I had an interesting conversation at a conference recently.  The people I was talking to were advanced in their careers and the discussion moved toward the outlook on management in public settings. Once upon a time, most public works and utility managers were civil engineers, but often they were criticized because they were focused on the engineering aspects as opposed to the people aspects of the community.  Their focus was public health and making sure things operated correctly.  Most did whatever was needed to accomplish that.

This led to schools of public administration, which actually started educating some of those same engineers about management of large public organizations, organizational theory, human resource, accounting and planning  I did all that myself at UNC-Chapel Hill.  The goal was to understand finances, people, community outreach, the need to engage citizens and as well as public service.  The outcomes were providing good service.  That however tends to cost a little more than operations although there are opportunities to be a bit entrepreneurial.

So back to the people in the conversation.  They noted that sometime in the 1980s or early 1990s the MPAs were being replaced by MBAs as politicians were focusing on operating “like a business.”  Looking at the MBAs out there, the comment was that business schools do not focus on service, but profits to shareholders, and the training is to cut unproductive pieces that detract from the bottom line.   Hence investments do not get made if the payback is not immediate.  Service is not a priority unless it helps the bottom line.  In a monopoly (like a local government), there are no other option, so service becomes a lessor priority.

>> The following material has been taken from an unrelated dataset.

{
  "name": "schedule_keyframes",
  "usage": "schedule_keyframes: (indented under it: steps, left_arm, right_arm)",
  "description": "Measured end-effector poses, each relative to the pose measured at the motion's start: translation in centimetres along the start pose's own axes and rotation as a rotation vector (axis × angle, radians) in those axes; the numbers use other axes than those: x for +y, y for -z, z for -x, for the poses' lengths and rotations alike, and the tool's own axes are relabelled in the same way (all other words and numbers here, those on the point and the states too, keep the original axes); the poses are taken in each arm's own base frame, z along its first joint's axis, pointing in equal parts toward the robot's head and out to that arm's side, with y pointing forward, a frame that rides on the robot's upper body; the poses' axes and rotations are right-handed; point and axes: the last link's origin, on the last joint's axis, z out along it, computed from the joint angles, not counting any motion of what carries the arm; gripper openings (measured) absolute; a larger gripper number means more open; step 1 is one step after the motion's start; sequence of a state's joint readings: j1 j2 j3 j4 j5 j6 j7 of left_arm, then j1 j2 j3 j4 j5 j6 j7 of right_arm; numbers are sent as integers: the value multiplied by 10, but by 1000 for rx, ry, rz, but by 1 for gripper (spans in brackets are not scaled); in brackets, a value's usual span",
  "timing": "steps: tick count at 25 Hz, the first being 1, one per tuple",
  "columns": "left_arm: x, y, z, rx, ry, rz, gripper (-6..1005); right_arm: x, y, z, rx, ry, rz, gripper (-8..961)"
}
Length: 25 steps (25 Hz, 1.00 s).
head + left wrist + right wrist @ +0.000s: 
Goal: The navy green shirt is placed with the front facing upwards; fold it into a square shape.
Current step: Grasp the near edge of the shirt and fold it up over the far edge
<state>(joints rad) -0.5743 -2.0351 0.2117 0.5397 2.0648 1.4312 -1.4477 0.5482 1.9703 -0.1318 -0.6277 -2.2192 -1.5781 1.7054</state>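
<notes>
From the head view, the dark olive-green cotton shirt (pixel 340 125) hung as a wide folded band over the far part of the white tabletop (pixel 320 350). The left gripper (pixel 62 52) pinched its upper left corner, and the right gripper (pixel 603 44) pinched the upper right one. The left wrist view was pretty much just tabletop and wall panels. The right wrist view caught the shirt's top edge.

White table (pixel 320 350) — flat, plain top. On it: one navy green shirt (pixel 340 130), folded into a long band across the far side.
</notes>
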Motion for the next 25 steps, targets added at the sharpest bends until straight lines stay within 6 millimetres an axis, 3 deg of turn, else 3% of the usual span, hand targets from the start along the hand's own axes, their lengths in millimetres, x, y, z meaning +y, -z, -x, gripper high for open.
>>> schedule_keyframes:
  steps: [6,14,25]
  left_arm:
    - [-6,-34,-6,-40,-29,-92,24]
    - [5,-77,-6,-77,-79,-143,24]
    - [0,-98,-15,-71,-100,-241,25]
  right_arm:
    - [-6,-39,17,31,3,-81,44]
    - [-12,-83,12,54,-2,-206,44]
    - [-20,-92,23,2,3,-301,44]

So it brought up an interesting, but unanswerable question for now: has the move to more business trained people in government created some of the ills we see?  The discussion included the following questions/observations (summarized here):

  1. Many water and sewer utilities are putting a lot of time and effort into customer service and outreach now after years of criticism for failing to communicate with customers. That appears symptomatic of the monopoly business model.
  2. Our investments in infrastructure decreased significantly after 1980, and many business people focus on payback – so if the investment does not payback quickly, they do not pursue them. How does that impact infrastructure investments which rarely pay back quickly (Note that I have heard this argument from several utility directors with business backgrounds in very recent years, so the comments are not unfounded).  It does beg the questions of whether the business focus compounds our current infrastructure problems.
  3. Likewise maintenance often gets cut as budgets are matched to revenues as opposed to revenues matched to costs, another business principle. Run to failure is a business model, not a public sector model. Utilities can increase rates and we note that phones, cable television, and computer access have all increased in costs at a far faster rate that water and sewer utilities.

Interestingly though was the one business piece that was missing:  Marketing the value of the product (which is different than customer service).  Marketing water seems foreign to the business manager in the public sector.  The question arising there is whether that is a political pressure as opposed to a forgotten part of the education.